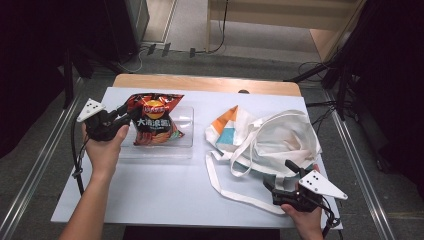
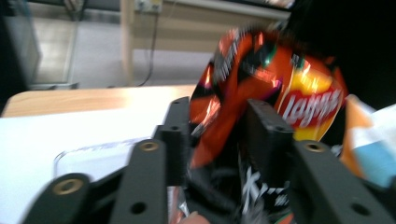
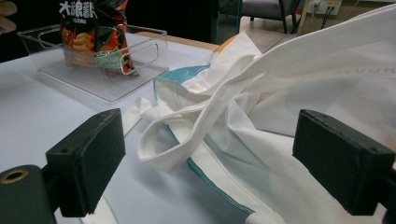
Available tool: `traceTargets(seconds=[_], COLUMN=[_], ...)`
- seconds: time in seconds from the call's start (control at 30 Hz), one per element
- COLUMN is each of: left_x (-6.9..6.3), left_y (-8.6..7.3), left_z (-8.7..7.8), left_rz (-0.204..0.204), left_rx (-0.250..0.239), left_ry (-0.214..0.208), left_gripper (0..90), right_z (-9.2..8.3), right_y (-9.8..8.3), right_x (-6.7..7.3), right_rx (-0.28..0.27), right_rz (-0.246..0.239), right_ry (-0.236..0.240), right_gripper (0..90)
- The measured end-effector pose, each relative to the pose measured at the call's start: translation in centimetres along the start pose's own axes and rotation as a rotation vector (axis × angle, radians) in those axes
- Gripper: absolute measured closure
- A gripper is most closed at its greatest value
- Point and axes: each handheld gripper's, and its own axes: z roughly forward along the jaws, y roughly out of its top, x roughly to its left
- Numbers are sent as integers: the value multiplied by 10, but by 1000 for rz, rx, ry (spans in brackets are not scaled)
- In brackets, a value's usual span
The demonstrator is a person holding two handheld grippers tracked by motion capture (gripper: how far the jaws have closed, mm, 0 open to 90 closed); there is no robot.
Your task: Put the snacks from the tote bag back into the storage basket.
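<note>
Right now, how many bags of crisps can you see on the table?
1. The crisp bag stands in the clear tray on the table's left side, between the left gripper's jaws. The tote bag could hide others.

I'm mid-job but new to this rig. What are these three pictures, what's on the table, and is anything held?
There is no robot arm here: a person holds a two-jaw tool in each hand. The high view looks down on the table from the person's side. The other two come from cameras riding on each tool, looking along its black jaws.

On the white-covered table sit a clear plastic bin and a white tote bag with long straps.

The left gripper has an orange bag of chips between its jaws, standing in the bin; the picture is too blurred to tell whether the pads press it.

The right gripper is open and holds nothing. In its own view a strap loop lies between the jaws.
</note>
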Motion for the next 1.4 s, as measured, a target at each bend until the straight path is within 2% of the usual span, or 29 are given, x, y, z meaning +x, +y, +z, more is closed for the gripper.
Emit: traceTargets(seconds=[0.1, 0.17, 0.23, 0.37, 0.43, 0.57, 0.63, 0.7, 0.8, 0.97, 1.1, 1.4], left_x=[1, 3, 2, 0, -3, -6, -6, -6, -6, -6, -9, -14], left_y=[-9, -16, -23, -30, -31, -33, -34, -37, -40, -40, -41, -51], left_z=[5, 6, 6, 6, 7, 10, 10, 8, 2, -13, -22, -35], left_rz=[-9, -29, -33, -17, -13, -18, -29, -32, -38, -68, -43, -33], left_rx=[46, 59, 71, 95, 88, 83, 92, 98, 92, 42, 41, 60], left_ry=[36, 30, 29, 27, 51, 73, 64, 62, 46, 9, 14, 35], left_gripper=[501, 452, 447, 545, 592, 614, 575, 487, 436, 349, 278, 168], right_z=[0, 0, 0, 1, 2, 3, 3, 2, 0, 0, 0, 0], right_y=[0, 0, 0, -1, -1, 0, 0, -1, -1, -1, -1, -2], right_x=[0, 0, 0, 0, 0, 2, 2, 1, -1, -3, -3, -5], right_rx=[-1, 1, 2, 4, 6, 9, 9, 7, 7, 4, 4, 7], right_rz=[-2, -1, -1, 1, -1, -5, -6, -3, 2, 2, 0, 5], right_ry=[1, 0, 0, -2, -2, 0, 0, -3, -7, -11, -11, -16], right_gripper=[93, 93, 93, 95, 95, 96, 95, 95, 96, 96, 95, 95])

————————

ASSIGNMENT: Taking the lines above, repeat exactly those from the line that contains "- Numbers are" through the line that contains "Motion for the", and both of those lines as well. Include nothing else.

RESULT:
- Numbers are sent as integers: the value multiplied by 10, but by 1000 for rz, rx, ry (spans in brackets are not scaled)
- In brackets, a value's usual span
The demonstrator is a person holding two handheld grippers tracked by motion capture (gripper: how far the jaws have closed, mm, 0 open to 90 closed); there is no robot.
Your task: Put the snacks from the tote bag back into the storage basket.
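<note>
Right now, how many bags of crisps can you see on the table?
1. The crisp bag stands in the clear tray on the table's left side, between the left gripper's jaws. The tote bag could hide others.

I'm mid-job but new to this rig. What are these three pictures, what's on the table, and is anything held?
There is no robot arm here: a person holds a two-jaw tool in each hand. The high view looks down on the table from the person's side. The other two come from cameras riding on each tool, looking along its black jaws.

On the white-covered table sit a clear plastic bin and a white tote bag with long straps.

The left gripper has an orange bag of chips between its jaws, standing in the bin; the picture is too blurred to tell whether the pads press it.

The right gripper is open and holds nothing. In its own view a strap loop lies between the jaws.
</note>
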Motion for the next 1.4 s, as measured, a target at each bend until the straight path is within 2% of the usual span, or 29 are given, x, y, z meaning +x, +y, +z, more is closed for the gripper.

The output is now finished.